Without the pictures, restate all of the data below word for word.

*** Block opens ***

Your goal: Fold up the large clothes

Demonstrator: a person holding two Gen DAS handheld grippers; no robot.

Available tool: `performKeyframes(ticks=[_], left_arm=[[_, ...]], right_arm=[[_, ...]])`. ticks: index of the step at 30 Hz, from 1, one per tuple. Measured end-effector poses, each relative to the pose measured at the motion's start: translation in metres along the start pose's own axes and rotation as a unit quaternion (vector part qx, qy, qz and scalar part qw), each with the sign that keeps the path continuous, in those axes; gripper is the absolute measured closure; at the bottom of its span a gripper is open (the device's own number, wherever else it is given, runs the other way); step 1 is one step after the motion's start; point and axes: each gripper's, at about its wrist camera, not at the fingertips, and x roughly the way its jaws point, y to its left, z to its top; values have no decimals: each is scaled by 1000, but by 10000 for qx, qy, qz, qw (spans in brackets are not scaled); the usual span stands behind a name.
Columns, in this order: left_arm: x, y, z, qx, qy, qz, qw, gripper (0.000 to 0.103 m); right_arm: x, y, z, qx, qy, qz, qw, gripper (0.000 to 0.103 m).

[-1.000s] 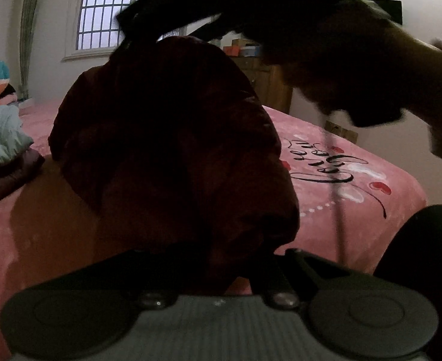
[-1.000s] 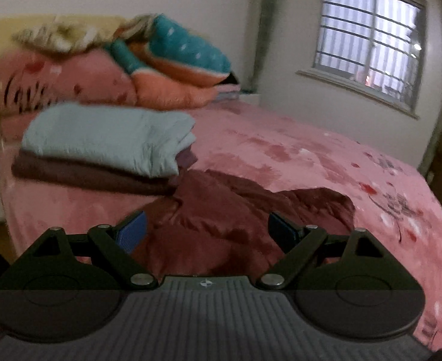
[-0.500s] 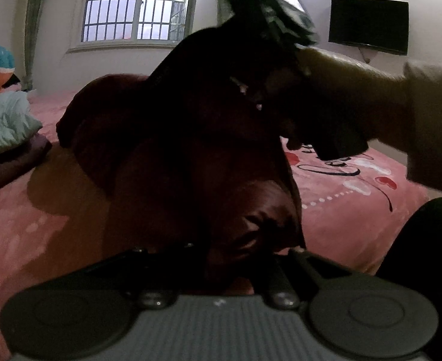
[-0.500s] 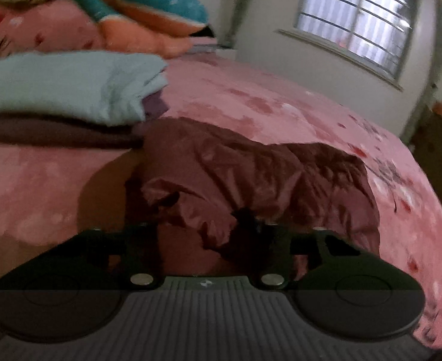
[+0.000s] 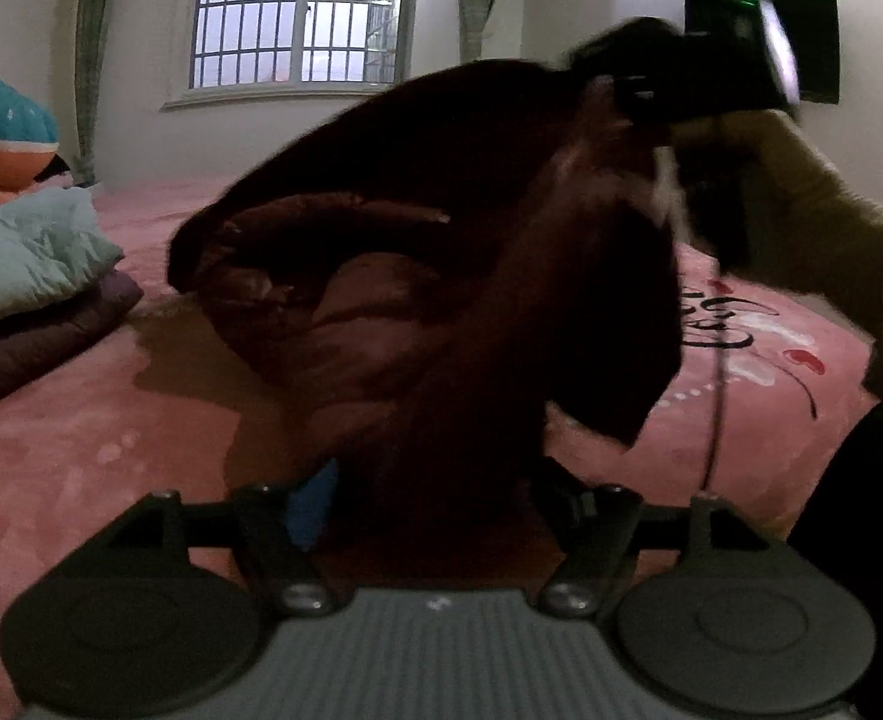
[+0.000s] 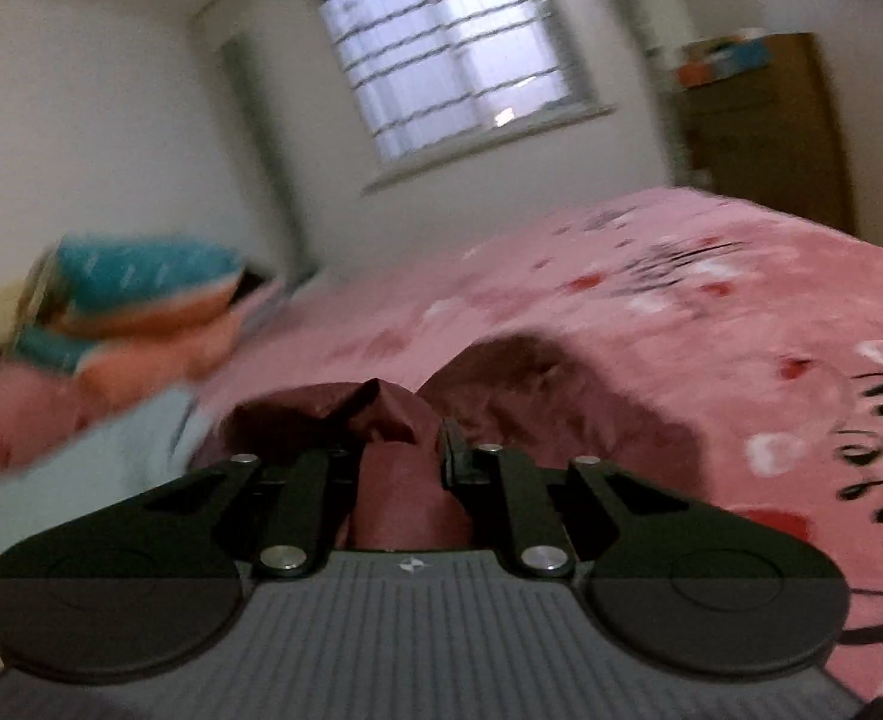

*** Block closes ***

§ **Result of the exercise**
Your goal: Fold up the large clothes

Demonstrator: a person holding two Gen DAS handheld grippers; no robot.

Available tool: `performKeyframes(ticks=[_], left_arm=[[_, ...]], right_arm=[[_, ...]])`. ticks: index of the step at 30 Hz, from 1, one per tuple. Measured end-effector poses, each relative to the pose measured at the motion's start: translation in metres along the start pose's own axes and rotation as a unit quaternion (vector part qx, qy, qz and scalar part qw), each with the sign that keeps the path continuous, in those axes; gripper is the absolute measured closure; at the bottom of its span a gripper is open (the device's own number, wherever else it is given, runs the other way); step 1 is one step after the motion's start; point and axes: each gripper's, at about its wrist camera, not at the fingertips, and x roughly the way its jaws point, y to its left, z to its top; values have no decimals: each is scaled by 1000, but by 10000 for qx, qy, qz, qw (spans in brackets are not scaled); the usual span stands behind a name.
Columns, in this order: left_arm: x, y, z, qx, qy, qz, qw, gripper (0.000 to 0.103 m); right_arm: x, y, z, qx, qy, qz, qw, gripper (0.000 to 0.103 m).

[-1.000s] 
[-1.000s] 
[-0.500s] 
[-0.500s] 
[+0.000s] 
[+0.000s] 

What was requested is fully covered by this answer.